Even when Blockburger is satisfied, the "same evidence" test can bar successive prosecutions where the second trial would require relitigation of factual issues already resolved by the first. Illinois v. Vitale, 447 U.S. 410, 100 S. Ct. 2260, 65 L. Ed. 2d 228 (1980). In Vitale, the defendant was convicted of failure to reduce speed following an auto accident that caused the death of another. Thereafter, the State sought to prosecute for involuntary manslaughter from the same episode. Although the Blockburger test was satisfied, the Court went on to consider whether the second prosecution would require proof of the same criminal conduct as the first. Id. at 410, 100 S. Ct. at 2260. Because the element of recklessness in manslaughter could be proved without evidence of failure to reduce speed, the Court allowed the second prosecution.

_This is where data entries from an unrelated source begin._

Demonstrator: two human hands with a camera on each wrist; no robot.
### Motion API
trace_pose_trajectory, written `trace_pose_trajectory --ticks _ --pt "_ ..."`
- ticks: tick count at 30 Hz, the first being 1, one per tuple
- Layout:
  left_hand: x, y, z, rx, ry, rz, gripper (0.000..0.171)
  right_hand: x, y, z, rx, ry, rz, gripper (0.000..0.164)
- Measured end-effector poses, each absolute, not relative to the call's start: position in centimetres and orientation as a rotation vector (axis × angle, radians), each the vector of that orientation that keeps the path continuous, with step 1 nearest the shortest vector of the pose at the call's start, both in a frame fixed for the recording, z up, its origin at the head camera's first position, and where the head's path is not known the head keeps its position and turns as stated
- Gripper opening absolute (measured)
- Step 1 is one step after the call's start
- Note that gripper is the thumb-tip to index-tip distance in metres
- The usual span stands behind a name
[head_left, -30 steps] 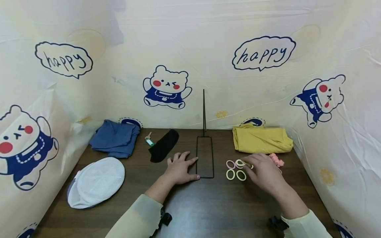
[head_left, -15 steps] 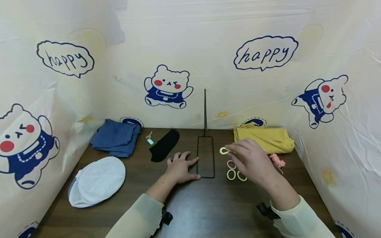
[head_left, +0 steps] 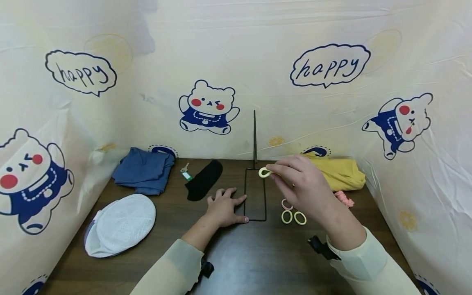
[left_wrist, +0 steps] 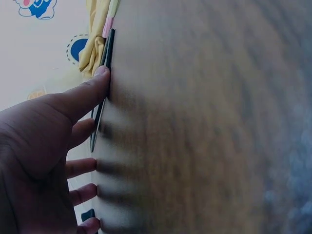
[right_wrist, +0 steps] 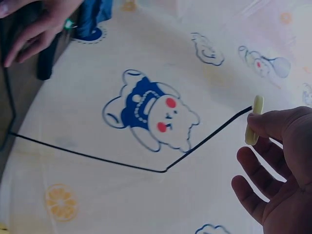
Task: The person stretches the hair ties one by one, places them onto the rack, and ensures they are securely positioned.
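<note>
Ring in pale yellow (right_wrist: 259,104) sits pinched between the right hand's (head_left: 307,186) thumb and fingertips, raised above the table (head_left: 236,256), next to the tip of the black wire stand (head_left: 255,137); whether it is round the wire I cannot tell. The left hand (head_left: 223,209) lies spread, fingers extended, thumb and forefinger touching the stand's base. Below the right hand lie a pink ring (head_left: 282,203) and two yellow rings (head_left: 282,216). Farther out are a yellow cloth (head_left: 343,174), a key (head_left: 184,168), a blue cloth (head_left: 144,170) and a white cap (head_left: 119,225).
</note>
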State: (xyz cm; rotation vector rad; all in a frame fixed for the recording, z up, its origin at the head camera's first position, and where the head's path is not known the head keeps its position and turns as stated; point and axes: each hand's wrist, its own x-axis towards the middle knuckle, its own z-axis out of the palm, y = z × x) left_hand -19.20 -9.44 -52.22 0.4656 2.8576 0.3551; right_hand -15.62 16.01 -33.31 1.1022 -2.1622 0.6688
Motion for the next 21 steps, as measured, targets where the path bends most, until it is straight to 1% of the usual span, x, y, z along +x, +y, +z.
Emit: trace_pose_trajectory --ticks 5,11,21 --pt "-19.3 -9.4 -52.0 0.458 2.85 0.35 0.086 -15.8 14.9 -32.2 1.083 -2.16 0.643 0.025" --pt "-19.4 -9.3 -52.1 0.458 2.851 0.341 0.087 -16.5 14.2 -31.9 1.073 -2.137 0.616 0.023" --pt "-19.3 -9.1 -51.7 0.453 2.845 0.333 0.086 -19.4 13.9 -32.3 1.067 -2.135 0.604 0.022"
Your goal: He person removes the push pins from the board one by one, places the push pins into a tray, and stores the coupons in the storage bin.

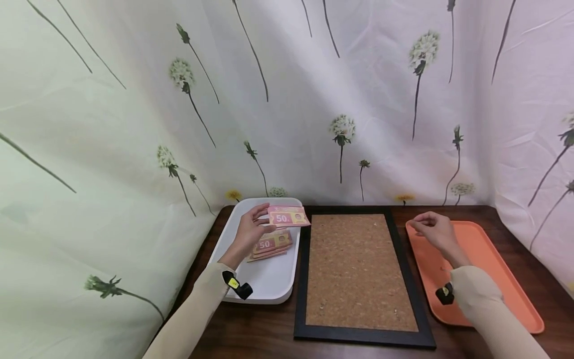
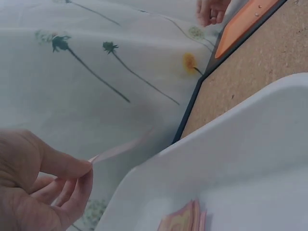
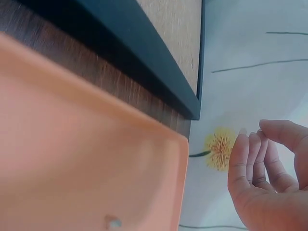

The Court of Criminal Appeals applied the "same evidence" test in May v. State, 726 S.W.2d 573 (Tex.Crim.App.1987). In that case, the defendant was convicted of involuntary manslaughter arising out of an automobile accident. Thereafter, the State commenced prosecution against her for DWI arising out of the same incident. The Blockburger test was satisfied because each offense required proof of facts that the other did not. Involuntary manslaughter required intoxication of the defendant causing death of an individual. DWI required the operation of a motor vehicle upon a public road. Because the Blockburger test was satisfied, the court of appeals remanded the case for a second trial. Ex Parte May, 682 S.W.2d 326 (Tex.App. Dallas 1984), rev'd, 726 S.W.2d 573 (Tex. Crim.App.1987).
The Court of Criminal Appeals, applying Vitale, reversed the decision of the court of appeals, holding that in the subsequent trial for DWI, the State would rely on the same act of driving while intoxicated that it used to show recklessness in the involuntary manslaughter trial. Because the issue of driving while intoxicated had been litigated, the State was estopped from retrying the issue in a second trial.
In the present case, both involuntary manslaughter and criminally negligent homicide require consideration of the mental state of the defendant. Involuntary manslaughter requires the State to demonstrate that the defendant acted in reckless disregard of a known risk. Criminally negligent homicide, on the other hand, requires negligence or failure of the actor to perceive the risk. Lewis v. State, 529 S.W.2d 550, 553 (Tex.Crim.App.1975). While the mental state of the defendant will be at issue in both trials, we find that the elements of each mental state are so different that the second prosecution will not involve the "same evidence" as the first prosecution.
In conclusion, we hold that the trial court can review all the evidence in the record to determine whether a conviction for criminally negligent homicide should be entered, and we further hold this will not violate double jeopardy provisions of either federal or state constitutions.
Habeas corpus relief is denied.
NOTES
[1] The Court of Criminal Appeals has remanded aggravated rape and aggravated assault cases for retrial on the underlying offense of rape and assault where evidence was insufficient to support the aggravating element. In those cases however, the court did not apply the Blockburger test. See Rogers v. State, 575 S.W.2d 555 (Tex.Crim.App.1979); Moss v. State, 574 S.W.2d 542 (Tex.Crim.App.1978), overruled, 749 S.W.2d 784, 794 (Tex.Crim.App.1986) (double jeopardy discussion held advisory in opinion on State's motion for rehearing).